Efendim, program güzeldi. Ama yapaylığın her çeşidinden nefret ettiğim için ilk başta ortama adapte olmakta zorlandım. Yapaylık derken ışıklar, kameralar, kayıt denildiğinde insanların ister istemez tavrındaki değişimler... Ama Hatice Aslan ve Ahmet Rıfat Şungar gayet samimi ve mütevazılardı ki hepimizin gönlünde taht kurdular. Ve bizde onların bu samimiyeti ve doğallığından faydalanarak fotoğraf çektirdik, sorular sorduk. Programın en sonunda da konuklar hediyelerini dağıttı. Bu bölüm başta benim için kötü başlasa da Ahmet Rıfat Şungar' ın bana kalemini vermesiyle program son bulup, mutlu mesut yurduma döndüm.

Evet sevgili okuyucular. Özetle durum böyle. Ama detayları merak ediyorsanız okumaya devam edin.
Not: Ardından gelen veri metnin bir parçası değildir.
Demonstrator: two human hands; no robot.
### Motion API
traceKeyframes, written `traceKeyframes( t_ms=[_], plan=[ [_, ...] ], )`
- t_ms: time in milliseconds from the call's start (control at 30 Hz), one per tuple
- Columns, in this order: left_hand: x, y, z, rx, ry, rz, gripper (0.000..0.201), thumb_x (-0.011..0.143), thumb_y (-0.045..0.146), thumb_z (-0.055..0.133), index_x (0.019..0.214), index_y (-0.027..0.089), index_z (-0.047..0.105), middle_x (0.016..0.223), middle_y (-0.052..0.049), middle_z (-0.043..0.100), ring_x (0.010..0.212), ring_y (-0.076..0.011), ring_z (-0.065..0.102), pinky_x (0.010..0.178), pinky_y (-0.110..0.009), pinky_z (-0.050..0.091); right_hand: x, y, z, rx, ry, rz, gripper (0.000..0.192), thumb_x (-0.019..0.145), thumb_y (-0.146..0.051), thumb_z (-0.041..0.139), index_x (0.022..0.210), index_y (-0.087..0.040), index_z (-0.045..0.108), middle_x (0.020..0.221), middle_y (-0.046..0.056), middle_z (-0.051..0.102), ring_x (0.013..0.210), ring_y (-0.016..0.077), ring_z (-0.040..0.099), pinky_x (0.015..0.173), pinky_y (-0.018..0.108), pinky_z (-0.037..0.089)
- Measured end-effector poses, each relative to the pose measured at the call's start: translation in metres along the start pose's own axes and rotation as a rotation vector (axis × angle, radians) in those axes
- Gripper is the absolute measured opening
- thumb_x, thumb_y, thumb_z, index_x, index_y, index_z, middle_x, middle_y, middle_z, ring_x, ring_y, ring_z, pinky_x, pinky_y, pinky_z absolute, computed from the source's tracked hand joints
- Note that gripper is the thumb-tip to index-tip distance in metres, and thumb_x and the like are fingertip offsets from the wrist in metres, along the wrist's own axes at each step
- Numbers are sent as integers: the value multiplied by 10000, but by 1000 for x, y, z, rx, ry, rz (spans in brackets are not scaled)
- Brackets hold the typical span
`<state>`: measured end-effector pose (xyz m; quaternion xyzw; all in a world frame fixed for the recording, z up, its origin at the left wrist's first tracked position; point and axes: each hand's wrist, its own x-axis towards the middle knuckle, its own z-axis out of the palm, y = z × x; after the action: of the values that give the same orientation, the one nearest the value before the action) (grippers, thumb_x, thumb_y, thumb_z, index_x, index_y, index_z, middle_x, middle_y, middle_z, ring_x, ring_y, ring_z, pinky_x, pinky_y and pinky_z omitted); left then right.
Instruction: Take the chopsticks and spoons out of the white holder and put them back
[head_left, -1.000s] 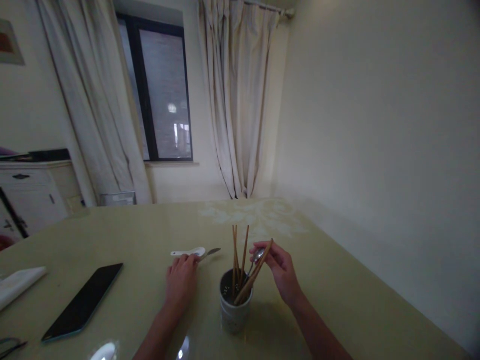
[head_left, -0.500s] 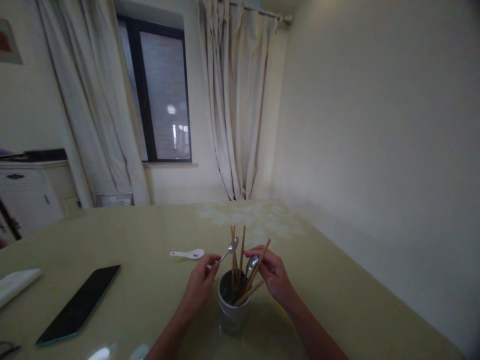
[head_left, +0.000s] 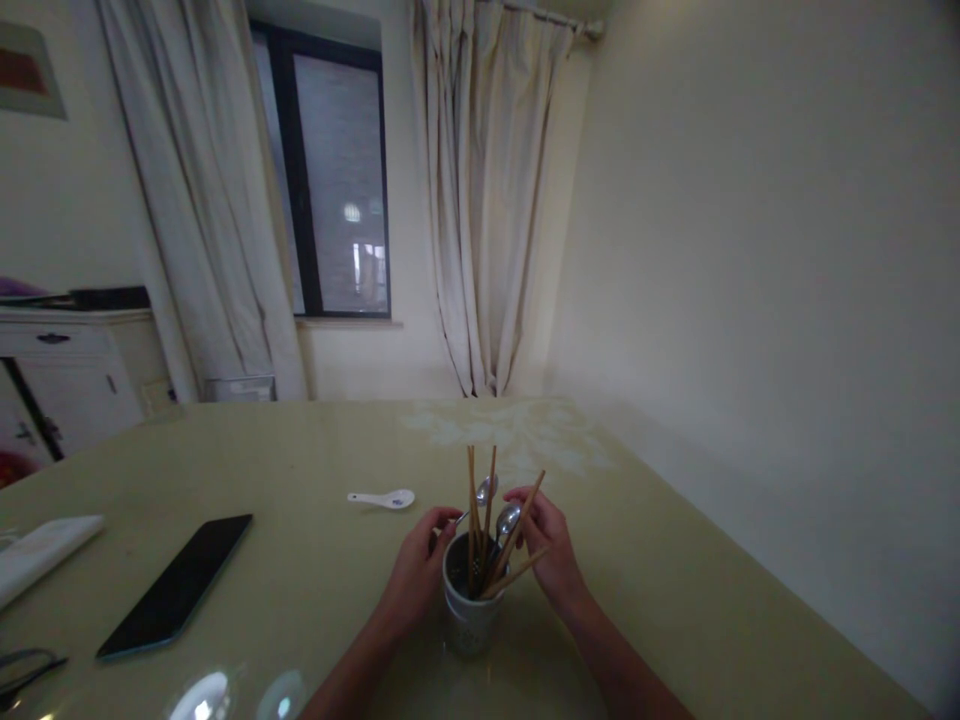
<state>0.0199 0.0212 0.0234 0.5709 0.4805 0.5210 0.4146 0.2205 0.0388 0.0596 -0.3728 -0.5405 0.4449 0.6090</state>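
A white ceramic utensil cup (head_left: 470, 620) stands on the yellowish table (head_left: 315, 470) in front of me, holding several wooden chopsticks (head_left: 491, 520) and a metal spoon (head_left: 508, 520). My left hand (head_left: 420, 570) is at the cup's left rim, pinching the handle of a second metal spoon (head_left: 486, 489) whose bowl is over the cup. My right hand (head_left: 551, 555) is at the cup's right side, its fingers touching the leaning chopsticks. A white ceramic spoon (head_left: 382, 497) lies on the table beyond my left hand.
A black phone (head_left: 178, 583) lies on the table to the left, with a folded white cloth (head_left: 41, 555) farther left. A white cabinet (head_left: 67, 385) stands beyond the table. A curtained window is at the back and a bare wall runs along the right.
My left hand picked the metal spoon up from the table and carried it right to the cup. My right hand stayed on the chopsticks at the cup.
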Motion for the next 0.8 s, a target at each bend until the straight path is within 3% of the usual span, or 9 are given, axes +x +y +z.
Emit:
traceKeyframes(
  t_ms=[100,267,333,433,600,700,800],
  plan=[
    [-3,5,1,-39,-27,-2,447,898,580,659,1080,177,723,902,-81,773,798,-237,722,712,-337,573,3,12,4,-10,-44,98,543,707,-680,835,929,-194,735,720,17,691,601,186,594,526,267,467],
    [-8,13,2,-37,-109,21,352,867,479,715,1040,174,737,941,-79,779,827,-232,717,739,-323,566,7,18,7,-29,-59,54,479,815,-653,764,845,-175,740,710,26,686,632,182,594,561,267,463],
    [-6,11,0,-11,-105,29,383,934,513,628,1091,179,735,999,-95,789,894,-245,731,801,-345,573,10,14,3,-34,13,-2,483,822,-656,757,829,-174,734,688,23,673,611,175,575,543,267,452],
    [4,5,-10,87,45,75,446,992,553,501,1130,197,733,1081,-112,787,1004,-266,733,887,-383,571,18,3,-13,-33,206,-90,475,820,-648,766,871,-177,737,701,19,674,599,168,569,544,272,456],
    [20,-6,-48,539,314,161,356,991,364,444,1096,189,735,1149,-133,767,1093,-294,694,941,-433,554,29,-16,-43,118,431,-179,462,780,-602,838,946,-179,753,769,18,687,657,155,584,622,281,501],
    [19,-14,-70,962,383,113,409,992,191,385,1229,190,719,1337,-147,721,1270,-315,624,1069,-480,474,28,-18,-47,189,403,-165,458,754,-578,875,956,-185,757,781,14,687,667,148,589,634,273,504],
    [14,-26,-80,1218,374,51,496,996,118,363,1386,207,658,1510,-137,635,1418,-324,535,1141,-524,397,25,-15,-40,153,313,-172,421,790,-562,864,958,-192,754,785,9,683,674,147,589,644,271,500]
  ],
)
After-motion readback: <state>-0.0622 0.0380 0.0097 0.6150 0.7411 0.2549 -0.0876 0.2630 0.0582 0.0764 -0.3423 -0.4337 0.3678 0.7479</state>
Yok bana bu kadarı yeter teşekkür ederim, kalemi de güle güle kullan, güzel yazılar yaz diyorsanız bende size sevgilerimi sunar, tekrar canım bloğuma beklerim.
...

Üç gün önce akşam odaya geldiğimde Buket arkadaşımın Dünya Bir Oyun Sahnesi programına seyirci götüreceğini öğrendim. Gitsem mi, gitmesem mi, Üç Maymun filminin oyuncuları da geliyormuş ama biyoloji dersim de var, vah tüh napsam ki derken o gün okula gidip biyoloji dersimin iptal olduğunu öğrenmemle programa gitmeye karar verdim.

Soldaki arkadaş derse gidiyor. Merve, Şeyma, Buket (soldan sağa) ve fotoğrafı çeken ben düştük yollara. Neyse ki efendim yoldan Gizem arkadaşımızı da alarak geldik stüdyoya. Oturduk minderlere.



Soldan sağa doğru Gizem'i Şeyma'yı Vişnesu'yu ( Bu arada Canım Blog ve okuyucular, adımın neden vişnesu olduğundan daha önce bahsetmedim dimi? Bir ara ondan da bahsederim.) ve Merve'yi görmektesiniz.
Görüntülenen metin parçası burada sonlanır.